### Required work
For this exercise, reproduce the entries below exactly, but only from the line containing "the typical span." through the line containing "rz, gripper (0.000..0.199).", both included.

Source data

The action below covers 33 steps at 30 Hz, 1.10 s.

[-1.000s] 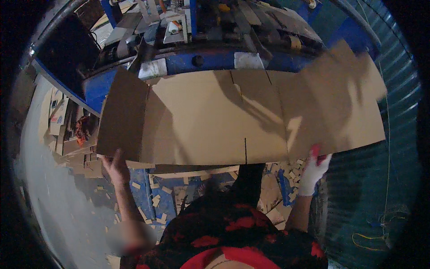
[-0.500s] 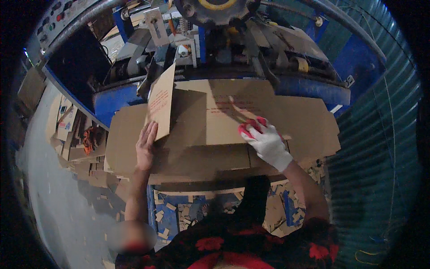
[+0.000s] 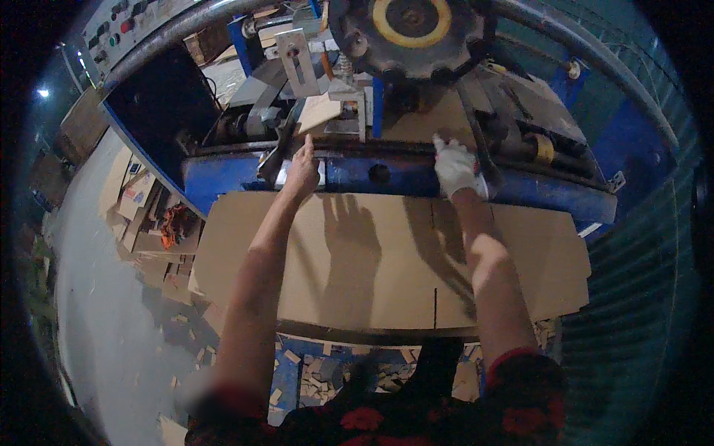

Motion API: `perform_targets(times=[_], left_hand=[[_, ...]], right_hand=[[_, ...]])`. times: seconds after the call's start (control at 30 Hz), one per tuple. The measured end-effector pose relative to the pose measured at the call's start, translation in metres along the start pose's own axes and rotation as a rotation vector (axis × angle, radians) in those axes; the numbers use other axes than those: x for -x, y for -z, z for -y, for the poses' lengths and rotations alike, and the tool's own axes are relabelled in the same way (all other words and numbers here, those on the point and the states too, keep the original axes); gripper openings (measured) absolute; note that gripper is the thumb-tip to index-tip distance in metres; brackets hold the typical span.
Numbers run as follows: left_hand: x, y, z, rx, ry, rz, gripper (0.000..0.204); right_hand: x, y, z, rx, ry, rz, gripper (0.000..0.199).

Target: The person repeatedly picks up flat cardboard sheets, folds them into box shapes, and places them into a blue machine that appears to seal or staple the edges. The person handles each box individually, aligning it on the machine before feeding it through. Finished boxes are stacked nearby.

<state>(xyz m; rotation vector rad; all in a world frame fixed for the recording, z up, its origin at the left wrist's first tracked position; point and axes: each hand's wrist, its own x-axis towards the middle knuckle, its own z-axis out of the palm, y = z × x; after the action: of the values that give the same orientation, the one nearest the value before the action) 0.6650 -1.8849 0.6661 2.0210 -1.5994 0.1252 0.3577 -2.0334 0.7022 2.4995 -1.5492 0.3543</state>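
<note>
A folded sheet of brown cardboard lies inside the blue machine (image 3: pixel 349 175): its left flap (image 3: pixel 320 111) and right part (image 3: pixel 428 119) show, the middle hidden behind metal brackets. My bare left hand (image 3: pixel 301 172) reaches to the machine's front edge, index finger stretched toward the left flap; whether it touches cannot be made out. Wearing a white glove, my right hand (image 3: pixel 455 167) is at the same edge, fingers stretched forward beside the right part. Neither hand grips anything visible. Beneath my forearms lies a stack of flat cardboard blanks (image 3: pixel 387 260), with shadows of both hands on it.
Over the machine hangs a dark notched wheel (image 3: pixel 413 37) with a yellow ring. A metal guide bracket (image 3: pixel 296 63) stands left of it. A control panel (image 3: pixel 123 30) is at far left. Cardboard scraps (image 3: pixel 320 372) litter the floor, and a corrugated wall (image 3: pixel 632 312) runs along the right.
Both hands have moved forward from the stack to the machine's edge. The folded cardboard sheet with red print has gone from the stack into the machine, and the left hand has let go.
</note>
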Motion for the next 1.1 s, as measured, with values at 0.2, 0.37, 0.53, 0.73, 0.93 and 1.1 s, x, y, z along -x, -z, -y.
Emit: perform_targets(times=[0.2,0.37,0.53,0.73,0.93,1.1], left_hand=[[0.147,0.073,0.040,-0.225,0.143,-0.061,0.045],[0.291,0.130,0.085,-0.419,0.738,0.174,0.072],[0.355,0.148,0.077,-0.303,0.707,0.031,0.073],[0.346,0.140,0.097,-0.109,0.654,-0.079,0.065],[0.334,0.141,0.072,0.435,0.524,-0.503,0.043],[0.312,0.122,0.014,1.167,0.429,-0.462,0.037]], right_hand=[[0.089,-0.003,-0.077,-0.226,0.244,-0.274,0.052],[0.269,0.038,-0.111,0.015,0.077,0.031,0.052],[0.377,0.062,-0.116,0.025,-0.112,0.006,0.063],[0.441,0.023,-0.178,-0.768,-1.174,-0.510,0.051],[0.427,0.050,-0.159,-1.124,-0.897,-0.801,0.045],[0.406,0.097,-0.046,-0.893,-0.262,-0.458,0.039]])
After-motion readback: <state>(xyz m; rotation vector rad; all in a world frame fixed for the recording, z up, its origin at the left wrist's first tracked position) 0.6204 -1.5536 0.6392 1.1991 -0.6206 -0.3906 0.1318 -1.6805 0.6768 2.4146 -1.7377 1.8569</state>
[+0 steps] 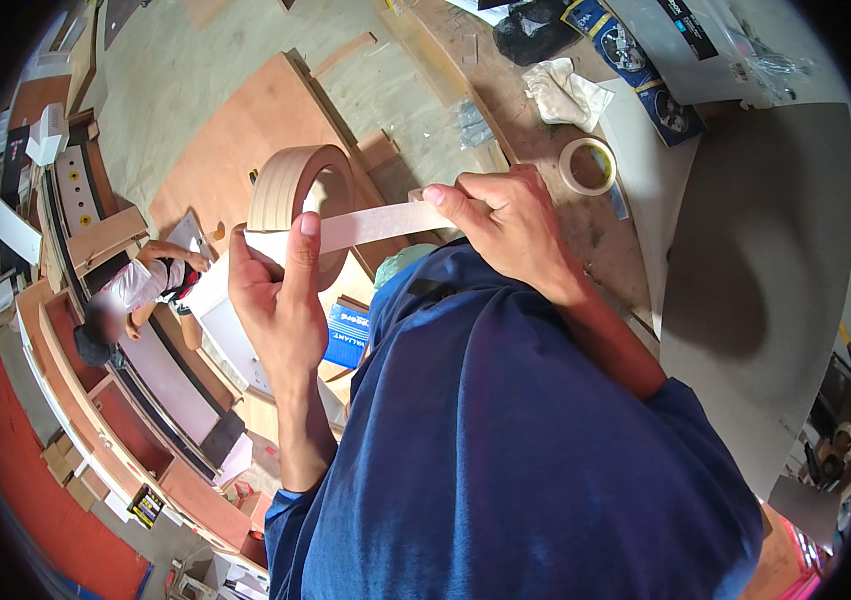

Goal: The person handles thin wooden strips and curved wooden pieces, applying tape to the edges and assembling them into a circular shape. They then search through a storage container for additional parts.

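My left hand is closed on a wide beige roll of tape, fingers at its near side and thumb upright against the strip. Thin lines run round the roll's outer face. A pale strip of tape stretches from the roll across to my right hand. There the thumb and curled fingers pinch its free end. Both hands are raised in front of my dark blue shirt, clear of the worktable. The left fingertips are partly hidden behind the strip and roll.
On the worktable to the right lie another tape roll, a crumpled white cloth and blue packaging. A large grey panel stands beyond. Left, a person works by long wooden frames. A brown board lies ahead.
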Demonstrator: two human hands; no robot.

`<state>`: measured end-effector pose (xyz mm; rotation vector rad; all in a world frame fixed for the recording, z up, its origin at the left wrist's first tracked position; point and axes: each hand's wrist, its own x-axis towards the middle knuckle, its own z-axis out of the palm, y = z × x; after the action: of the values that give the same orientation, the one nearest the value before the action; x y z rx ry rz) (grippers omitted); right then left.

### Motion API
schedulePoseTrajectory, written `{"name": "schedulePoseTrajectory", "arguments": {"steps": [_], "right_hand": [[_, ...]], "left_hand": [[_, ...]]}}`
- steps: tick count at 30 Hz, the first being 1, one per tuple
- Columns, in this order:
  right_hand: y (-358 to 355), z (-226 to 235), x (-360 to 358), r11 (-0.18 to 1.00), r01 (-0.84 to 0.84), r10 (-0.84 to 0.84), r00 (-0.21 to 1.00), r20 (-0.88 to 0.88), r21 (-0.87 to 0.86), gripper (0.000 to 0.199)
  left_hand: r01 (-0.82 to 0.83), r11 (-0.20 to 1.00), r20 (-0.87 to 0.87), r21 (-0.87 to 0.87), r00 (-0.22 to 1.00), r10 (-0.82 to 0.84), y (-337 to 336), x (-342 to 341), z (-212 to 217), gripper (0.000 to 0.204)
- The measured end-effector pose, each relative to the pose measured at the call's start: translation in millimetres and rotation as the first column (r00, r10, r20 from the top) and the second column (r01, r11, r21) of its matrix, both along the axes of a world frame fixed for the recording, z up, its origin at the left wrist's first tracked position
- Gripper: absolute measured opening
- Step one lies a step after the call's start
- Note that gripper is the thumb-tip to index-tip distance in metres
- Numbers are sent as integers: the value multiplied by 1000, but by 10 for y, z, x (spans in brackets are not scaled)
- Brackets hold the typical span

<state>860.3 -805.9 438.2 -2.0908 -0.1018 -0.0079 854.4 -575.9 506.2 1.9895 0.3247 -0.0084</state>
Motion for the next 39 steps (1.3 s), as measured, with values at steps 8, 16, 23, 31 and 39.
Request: {"name": "schedulePoseTrajectory", "arguments": {"steps": [8,16,23,31,39], "right_hand": [[-25,-120,77,937,234,-261,963,-71,-259,51],[-1172,-207,431,795,487,-408,871,274,-362,36],[-1015,-246,524,841,416,-320,898,303,-345,31],[754,611,471,992,-122,91,897,433,44,25],[1028,659,476,996,91,-75,872,484,-10,12]], "left_hand": [[18,999,178,30,984,-23,-265,-57,120,33],[-40,999,250,28,968,32,538,396,328,32],[83,955,-5,-285,996,-88,440,486,242,37],[227,938,82,-264,974,-212,358,548,302,37],[225,959,71,-175,974,-216,437,503,408,30]]}}
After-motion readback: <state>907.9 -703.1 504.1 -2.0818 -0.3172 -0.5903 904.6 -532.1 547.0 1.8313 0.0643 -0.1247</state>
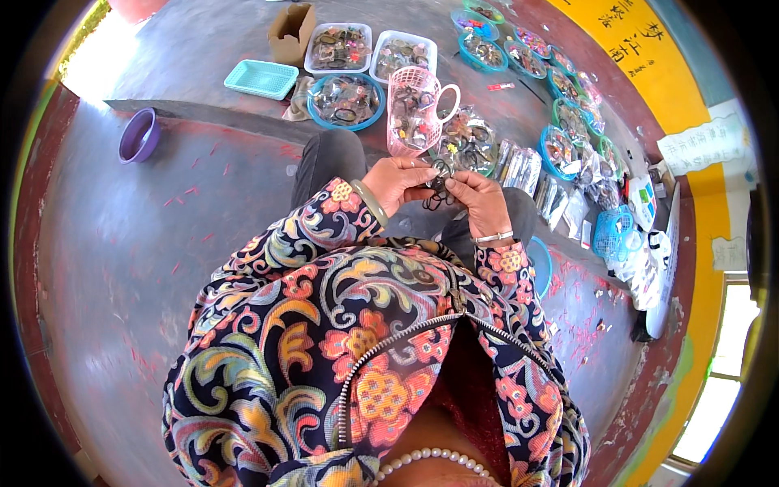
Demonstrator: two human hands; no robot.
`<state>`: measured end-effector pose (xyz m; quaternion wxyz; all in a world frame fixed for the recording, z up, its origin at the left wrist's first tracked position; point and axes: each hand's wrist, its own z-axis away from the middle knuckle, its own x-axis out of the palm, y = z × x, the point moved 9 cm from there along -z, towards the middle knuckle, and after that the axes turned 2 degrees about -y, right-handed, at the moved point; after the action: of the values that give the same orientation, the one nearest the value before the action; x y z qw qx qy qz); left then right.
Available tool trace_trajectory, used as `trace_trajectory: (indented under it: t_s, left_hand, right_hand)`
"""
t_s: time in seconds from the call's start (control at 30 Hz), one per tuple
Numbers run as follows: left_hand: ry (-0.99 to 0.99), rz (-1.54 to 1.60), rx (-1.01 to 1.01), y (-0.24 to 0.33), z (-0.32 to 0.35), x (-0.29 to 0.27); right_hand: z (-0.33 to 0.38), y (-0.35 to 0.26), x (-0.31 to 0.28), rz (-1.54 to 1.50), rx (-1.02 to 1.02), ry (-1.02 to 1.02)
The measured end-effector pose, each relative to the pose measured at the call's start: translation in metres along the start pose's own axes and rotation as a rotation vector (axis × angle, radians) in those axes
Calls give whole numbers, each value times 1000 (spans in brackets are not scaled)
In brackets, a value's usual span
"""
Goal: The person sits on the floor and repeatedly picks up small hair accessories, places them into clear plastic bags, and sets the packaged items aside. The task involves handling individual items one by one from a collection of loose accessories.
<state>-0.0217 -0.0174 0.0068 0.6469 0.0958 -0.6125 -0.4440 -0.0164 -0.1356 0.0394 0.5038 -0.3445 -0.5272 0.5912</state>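
Observation:
Between my two hands, over my lap, hangs a small bunch of thin black loops point(439, 195) that look like hair ties. My left hand point(395, 183) pinches the bunch from one side, thumb against fingers. From the other side my right hand point(482, 204) grips it between thumb and fingertips. Just beyond the left hand stands a pink plastic basket point(393, 122) with a white loop handle, holding dark bands and small coloured pieces. Beside it, past my right hand, a round container point(469, 140) is heaped with similar dark bands, its near part partly hidden by my hands.
Farther off are a blue round basket point(310, 105), two white trays point(307, 58), an aqua tray point(260, 79) and a cardboard box point(290, 40). A purple bowl point(139, 136) lies left. Packed plastic bags point(519, 166) and several filled baskets line the right. A raised ledge point(219, 116) crosses the floor.

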Motion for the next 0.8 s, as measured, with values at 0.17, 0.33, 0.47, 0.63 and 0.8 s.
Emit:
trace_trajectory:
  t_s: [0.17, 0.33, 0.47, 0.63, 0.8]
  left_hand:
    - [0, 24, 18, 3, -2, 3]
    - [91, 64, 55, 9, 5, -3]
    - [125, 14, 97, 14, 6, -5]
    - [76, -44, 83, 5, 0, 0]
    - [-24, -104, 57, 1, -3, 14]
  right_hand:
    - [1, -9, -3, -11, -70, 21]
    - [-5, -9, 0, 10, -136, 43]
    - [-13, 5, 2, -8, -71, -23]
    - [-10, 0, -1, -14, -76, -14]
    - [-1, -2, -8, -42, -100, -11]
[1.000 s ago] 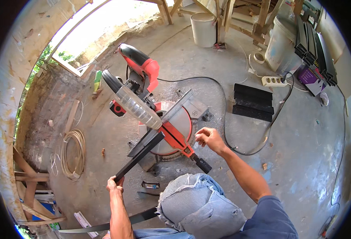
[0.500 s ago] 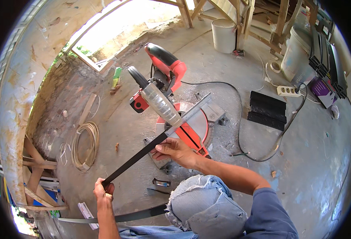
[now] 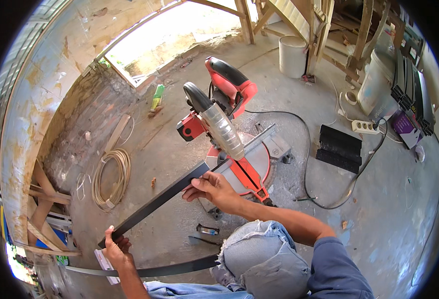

### Written response
Motion API: `perform_targets(times=[_], left_hand=[[_, ...]], right_hand=[[_, ...]])`. times: seconds after the call's start (control at 30 Hz), one per tuple. The measured end-effector pose relative to the pose measured at the call's start, translation in metres along the start pose's own axes and rotation as a rotation vector (axis × angle, radians) in those axes; the numbers use other axes than those: x for -x, y for -z, z for -y, for the poses' lengths and rotations alike, and the tool's own axes are relabelled in the same way (all other words and numbers here, those on the point and the states too, keep the original axes); gripper openings (measured) absolute; note that gripper is the thumb-tip to index-tip distance in metres; brackets hold the typical span.
Numbers run as follows: left_hand: x, y, z, rx, ry, rz, gripper (0.000..0.204); right_hand: x, y, z, rx, ry, rz, gripper (0.000..0.199).

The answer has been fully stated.